- Born: Jennifer Leigh Hammon March 7, 1976 (age 50) Winter Park, Florida, U.S.
- Occupation: Actress
- Years active: 1991–2001

= Jennifer Hammon =

American-born actress (born 1976)

Jennifer Leigh Hammon (born March 7, 1976) is an American-born actress known for her work on the daytime soap opera Port Charles (1997–1999) and as the lead in the 1997 film Allyson Is Watching.

== Biography ==
Jennifer Hammon was born in Orlando, Florida and attended Winter Park High School in the early 1990s and was a member of International Thespian Society Troupe 850 (other notable alums include Amanda Bearse, Billy Gardell, and Ben Rock from The Blair Witch Project). She graduated from Florida State University with a degree in Fine Art, and while a student acted in many theatrical productions.

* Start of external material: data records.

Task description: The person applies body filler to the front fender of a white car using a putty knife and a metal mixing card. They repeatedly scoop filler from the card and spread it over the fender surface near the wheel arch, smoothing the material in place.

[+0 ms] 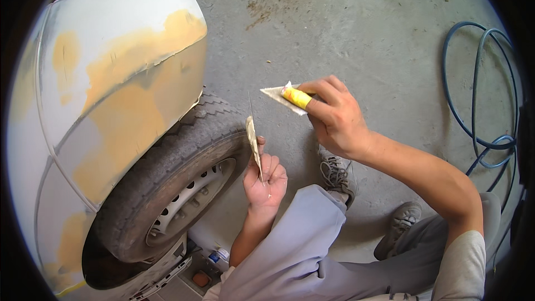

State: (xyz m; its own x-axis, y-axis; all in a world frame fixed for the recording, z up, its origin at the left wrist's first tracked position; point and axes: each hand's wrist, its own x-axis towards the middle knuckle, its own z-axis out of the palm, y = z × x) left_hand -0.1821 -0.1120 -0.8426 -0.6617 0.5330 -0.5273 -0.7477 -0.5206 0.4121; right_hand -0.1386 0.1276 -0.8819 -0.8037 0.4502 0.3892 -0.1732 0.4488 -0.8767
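The filler spreader (pixel 273 95) should be light, its thin blade probably springy, so I'd take it by the yellow-wrapped grip (pixel 296 97), where my right fingers (pixel 320 87) are clamped. It's at one o'clock from the thin putty plate (pixel 251 134) my left fingers (pixel 274 171) pinch. The blade looks pale, pointed, smeared; the plate, edge-on, carries cream paste.

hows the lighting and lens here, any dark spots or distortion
Head view: black fisheye vignette at the corners; head view: soft, fairly even light on the concrete floor; head view: deep shadow in the wheel arch beside the tire; head view: the blade in the left hand shows nearly edge-on.
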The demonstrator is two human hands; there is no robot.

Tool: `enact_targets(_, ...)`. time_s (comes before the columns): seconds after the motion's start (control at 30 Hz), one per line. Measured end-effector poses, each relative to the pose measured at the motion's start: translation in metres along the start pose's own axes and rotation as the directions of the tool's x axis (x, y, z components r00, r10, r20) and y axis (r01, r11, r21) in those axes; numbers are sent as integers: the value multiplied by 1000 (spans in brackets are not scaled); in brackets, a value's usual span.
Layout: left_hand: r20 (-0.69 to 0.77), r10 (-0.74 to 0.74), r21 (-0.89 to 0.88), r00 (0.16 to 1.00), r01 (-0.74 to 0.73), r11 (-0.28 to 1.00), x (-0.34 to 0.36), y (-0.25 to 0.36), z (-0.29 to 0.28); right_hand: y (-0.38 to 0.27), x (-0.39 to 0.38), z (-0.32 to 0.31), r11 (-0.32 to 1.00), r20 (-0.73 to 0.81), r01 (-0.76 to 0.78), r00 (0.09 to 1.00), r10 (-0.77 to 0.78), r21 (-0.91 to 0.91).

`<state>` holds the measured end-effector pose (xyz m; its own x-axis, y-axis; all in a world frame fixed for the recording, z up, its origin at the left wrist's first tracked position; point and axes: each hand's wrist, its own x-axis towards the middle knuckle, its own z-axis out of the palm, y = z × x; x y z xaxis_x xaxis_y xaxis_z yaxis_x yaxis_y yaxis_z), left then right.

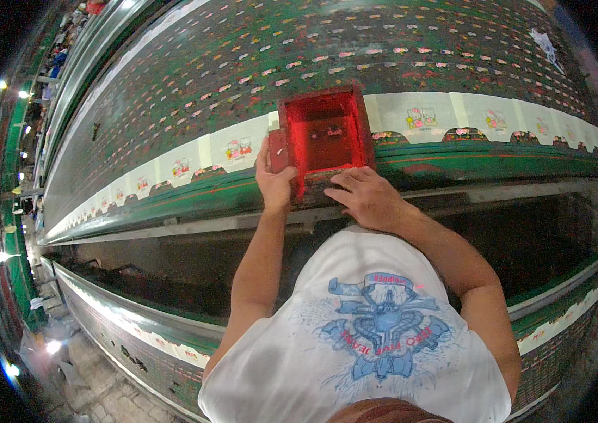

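A red-stained screen-printing frame (368, 134) lies across the row of pale fabric pieces (454, 116) in front of me. Wet-looking red colour coats its inner walls, and a darker window shows in its middle. My left hand (275, 182) is closed on the flat red block at the frame's left side, thumb on top and fingers reaching round the outer edge. At the near right corner is my right hand (371, 199). Its fingers are bent but apart, their tips at the frame's near edge, and I see nothing held in them.
The long green table (426, 166) slopes away to both sides, with rows of small coloured marks beyond the fabric. A dark gap (172, 264) separates it from another green table behind me. A crumpled whitish scrap (547, 48) lies at the far right.
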<state>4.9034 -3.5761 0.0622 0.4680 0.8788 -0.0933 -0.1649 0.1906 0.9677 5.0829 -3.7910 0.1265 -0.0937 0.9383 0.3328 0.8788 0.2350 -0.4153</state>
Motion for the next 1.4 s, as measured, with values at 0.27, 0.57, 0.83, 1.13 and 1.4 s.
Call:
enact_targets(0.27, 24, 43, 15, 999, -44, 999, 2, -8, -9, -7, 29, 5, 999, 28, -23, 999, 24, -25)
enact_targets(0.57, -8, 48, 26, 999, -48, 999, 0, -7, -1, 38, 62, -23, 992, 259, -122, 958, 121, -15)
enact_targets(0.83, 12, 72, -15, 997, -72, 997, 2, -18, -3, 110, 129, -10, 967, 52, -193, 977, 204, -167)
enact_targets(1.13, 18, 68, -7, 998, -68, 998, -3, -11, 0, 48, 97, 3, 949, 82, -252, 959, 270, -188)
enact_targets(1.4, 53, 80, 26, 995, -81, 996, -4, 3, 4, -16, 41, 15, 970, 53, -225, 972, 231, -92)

At the age of 15, she was cast as a cheerleader in cable's Super Force. Other television credits include the CBS daytime soap opera The Young and the Restless, and in the television movie, Killing Mr. Griffin.

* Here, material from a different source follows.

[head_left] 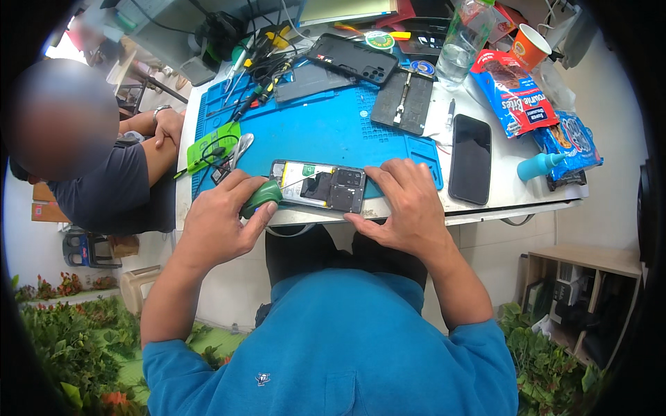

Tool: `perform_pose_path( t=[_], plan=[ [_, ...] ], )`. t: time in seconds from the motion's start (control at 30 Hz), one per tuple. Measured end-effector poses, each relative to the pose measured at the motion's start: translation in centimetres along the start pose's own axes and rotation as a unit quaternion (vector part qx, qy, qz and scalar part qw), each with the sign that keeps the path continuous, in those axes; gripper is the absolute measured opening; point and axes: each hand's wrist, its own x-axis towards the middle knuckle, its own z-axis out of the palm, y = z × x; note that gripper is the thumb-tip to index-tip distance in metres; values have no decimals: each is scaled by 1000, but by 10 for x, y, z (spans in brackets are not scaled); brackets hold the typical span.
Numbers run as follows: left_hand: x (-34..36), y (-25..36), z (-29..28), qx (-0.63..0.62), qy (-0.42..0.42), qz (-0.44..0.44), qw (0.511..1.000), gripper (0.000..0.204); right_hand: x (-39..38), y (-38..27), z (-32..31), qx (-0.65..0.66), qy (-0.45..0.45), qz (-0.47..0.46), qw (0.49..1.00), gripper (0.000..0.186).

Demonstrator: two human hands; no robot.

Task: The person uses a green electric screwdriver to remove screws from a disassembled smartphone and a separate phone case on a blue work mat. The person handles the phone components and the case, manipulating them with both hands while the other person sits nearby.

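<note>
Left hand (225, 215) came in bent at the wrist, thumb and fingers closed around a chunky green tool (266, 197), so that grip was definitely full. Its thin tip (297, 182) poked out from the grip to the right, angled across the opened phone (318, 187), which lay back side up between the two hands. Fingers covered a good bit of the tool, so I couldn't tell exactly what kind it was.

Right hand (413, 208) had the phone's right end pinched loosely, forefinger on the far corner and thumb by the near one, other fingers spread off to the side.

Clutter-wise: a blue mat (298, 132) stretched away beyond both hands. Just past the left grip sat a green packet (225, 134) with black cables over it, kinda crowding that side. Well beyond the phone were a dark phone shell (354, 59) and a dark holder with a metal bar (400, 102). To the right of the right hand lay a black phone (470, 159), then a teal bottle (535, 168) and snack packets (510, 90) further out. Another person's folded arms (163, 132) rested off past the left hand.
</note>
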Motion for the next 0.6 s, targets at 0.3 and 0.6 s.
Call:
perform_pose_path(
  t=[0.3, 0.6],
  plan=[
    [10, 7, -12, 37, -33, -3, 999, 36, 0, 3, 1, 13, 3, -3, 1000, 73],
    [6, -3, -23, 53, -36, -33, 997, 36, 0, 3, 0, 8, -3, -8, 1000, 75]
  ],
)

Hammon studied acting at the Beverly Hills Playhouse. She was first noticed when she accepted the role of Dr. Karen Wexler Cates on the daytime soap opera Port Charles from June 1997 to 1999. When Hammon declined a contract in 1999, the role was recast, with Marie Wilson assuming the role.

Hammon's theatrical credits include Parenthood, The Bodyguard and Wilder Napalm.

== Filmography ==

===Films===
- 1997 Allyson Is Watching (credited as Jennifer Leigh Hammon) as Allyson Roper
- 2000 Artie as Kristen
- 2001 Mach 2 as Gina Kendall

===Television===
- 1997 Killing Mr. Griffin (TV movie) as Bree Gunderson
- 1997, 1999 General Hospital as Karen Wexler Cates
- 1997-1999 Port Charles as Karen Wexler Cates
- 2000 JAG ("Drop Zone") as Krista Barron
- 2001 Star Trek: Voyager ("Author, Author") as Female N.D.